The second feature from Chile’s Rodrigo Sepulveda, My Tender Matador, finds Castro returning to Chile, this time as a tattered transvestite struggling to survive the last several years of Pinochet’s violent dictatorship. Based on the 2001 debut novel by Pedro Lemebel (famed writer and activist who died in 2015), which is set in 1986, this quiet queer romance is a subversive recuperation from the waning phase of a particularly harrowing season of darkness.
Referred to in his neighborhood as La Loca del Frente (Castro), and shunned as an aging transvestite in the oppressive shadow of Augustin Pinochet, he’s a resilient survivor, having just made it through another raid at a gay night club which claimed the life of another friend. Helping him escape the police raid is Carlos (Leonardo Ortizgris), a handsome young rebel from Mexico who quickly announces his allyship. La Loca provides his phone number, though it actually belongs to his neighbor Dona Olguita (Amparo Noguera) the only person with a phone in his neighborhood who also happens to be a haltingly kind individual. Carlos is keen on a favor, asking if he can store boxes of books at La Loca’s apartment. He obliges, of course, not realizing the boxes of books all contain guns and ammunition since Carlos is a revolutionary. Though he’s scared, his attraction to Carlos overrides this initial fear, even though their relationship’s dynamics will soon play out to their eventual conclusion.
Castro, of course, has portrayed many a diverse constellation from the Pinochet area, such as the trio of characters across Larrain’s Pinochet Trilogy, but he’s also played several striking queer characters, such as the lonely older john in Lorenzo Vigas’ From Afar (2014) and the persuasive prison ring leader in The Prince (2019) from Sebastian Munoz. His turn as “La Loca del Frente,” or “The Crazy Woman of the Front” is his most flamboyant and sensitive to date.
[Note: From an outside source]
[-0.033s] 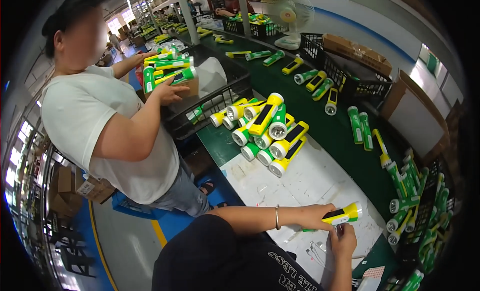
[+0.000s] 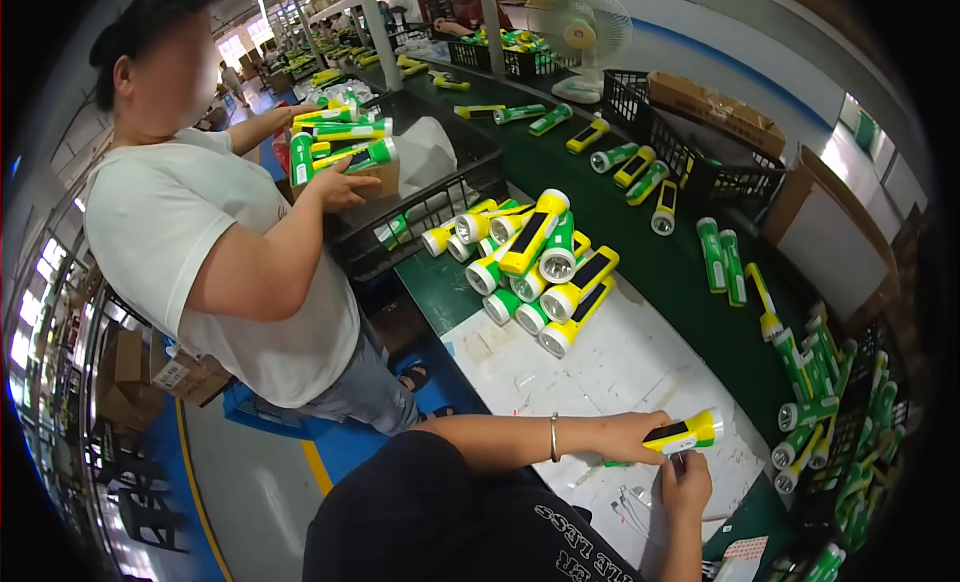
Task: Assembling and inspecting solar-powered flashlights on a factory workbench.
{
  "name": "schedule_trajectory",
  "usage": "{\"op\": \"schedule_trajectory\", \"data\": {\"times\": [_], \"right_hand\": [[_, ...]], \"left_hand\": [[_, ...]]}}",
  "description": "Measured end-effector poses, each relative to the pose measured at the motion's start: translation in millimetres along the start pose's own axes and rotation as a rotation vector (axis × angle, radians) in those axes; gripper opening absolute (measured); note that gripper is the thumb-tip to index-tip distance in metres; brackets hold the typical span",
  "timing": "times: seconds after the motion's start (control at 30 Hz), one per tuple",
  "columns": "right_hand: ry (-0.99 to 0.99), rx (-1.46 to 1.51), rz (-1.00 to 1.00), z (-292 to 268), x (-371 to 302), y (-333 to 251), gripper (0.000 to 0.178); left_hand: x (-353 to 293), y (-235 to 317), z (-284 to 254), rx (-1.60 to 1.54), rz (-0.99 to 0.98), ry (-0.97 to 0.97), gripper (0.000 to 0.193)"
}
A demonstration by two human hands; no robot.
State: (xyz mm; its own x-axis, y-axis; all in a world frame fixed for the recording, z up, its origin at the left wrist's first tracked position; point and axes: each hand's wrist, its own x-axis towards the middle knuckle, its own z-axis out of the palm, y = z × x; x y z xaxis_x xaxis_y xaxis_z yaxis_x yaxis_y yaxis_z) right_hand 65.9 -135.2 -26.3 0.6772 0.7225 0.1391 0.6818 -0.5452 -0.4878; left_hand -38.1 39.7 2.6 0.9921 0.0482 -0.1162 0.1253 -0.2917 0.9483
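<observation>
My left hand (image 2: 640, 437), with a bangle on its wrist, is closed around a yellow and white flashlight (image 2: 690, 434) with a dark solar panel along its body. The flashlight lies on its side, its head pointing right. Just below it my right hand (image 2: 686, 484) has its fingers pinched together against the flashlight's near side; whatever they hold is too small to make out. Thin white cables (image 2: 632, 507) lie on the white table surface (image 2: 690, 357) beside my right hand. Farther off on the same table, yellow and green flashlights (image 2: 535, 242) are stacked in a pile.
A co-worker (image 2: 215, 222) stands at the left holding a small box of flashlights (image 2: 345, 147) over a black crate (image 2: 415, 217). Flashlights line the green conveyor (image 2: 600, 217) beyond the table. Crates, cardboard (image 2: 835, 232) and a fan (image 2: 578, 37) stand behind; more flashlights are heaped at right.
</observation>
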Motion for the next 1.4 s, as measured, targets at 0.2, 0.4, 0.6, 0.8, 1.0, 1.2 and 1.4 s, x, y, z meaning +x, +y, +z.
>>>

Opening on a violent police raid of Club Slaughter, where his friend is murdered while performing Peggy Lee’s “Fever,” the narrative quickly turns to a painfully one-sided romance wherein he finds herself being used/useful to the young revolutionary Carlos. And therein, My Tender Matador takes on a similar vibe to something like Lina Wertmuller’s Love & Anarchy (1973). Eventually, it’s made clear Carlos is manipulating him, despite the transgression of some boundaries suggesting a deeper connection.
The unrequited love amongst the squalor and turmoil transpires authentically, from a near obsessive reawakening for Castro’s lonely personality living on a dark periphery, but played with a seriousness and finesse which eludes the kind of dismissiveness often defining queer characters challenging gender norms.
There are similarities with other recent queer Latin American narratives, like Marcello Martinessi’s The Heiresses (2018) from Paraguay or Brazil’s Greta from Armando Praca, all which detail entanglements doomed to fizzle out but are reinvigorating and meaningful for characters whose voices have been historically erased or demeaned in the cinema from each of these respective countries.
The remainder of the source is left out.